Exercise details:
When you repeat the listing below, keep every word exactly and leave out each picture.

Collected material:
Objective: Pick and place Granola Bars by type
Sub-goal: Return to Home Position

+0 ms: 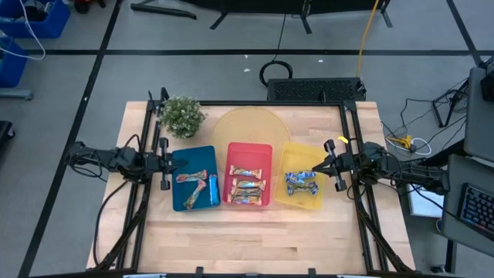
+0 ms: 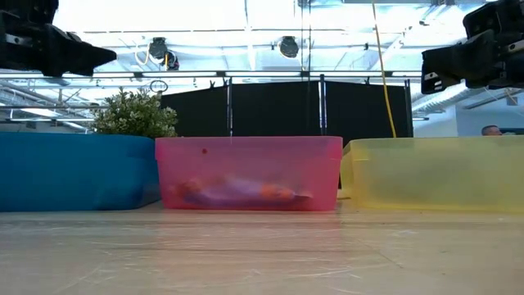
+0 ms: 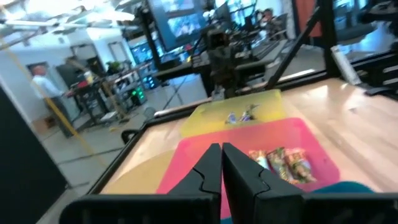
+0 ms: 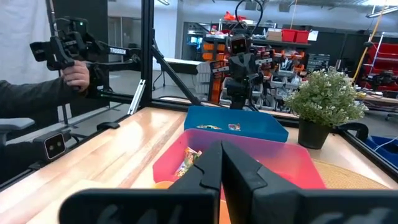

Response area:
Objective: Pick and place Granola Bars by type
Sub-goal: Return to Home Position

+0 ms: 
+0 ms: 
+0 ms: 
+0 ms: 

The output requires no further additions.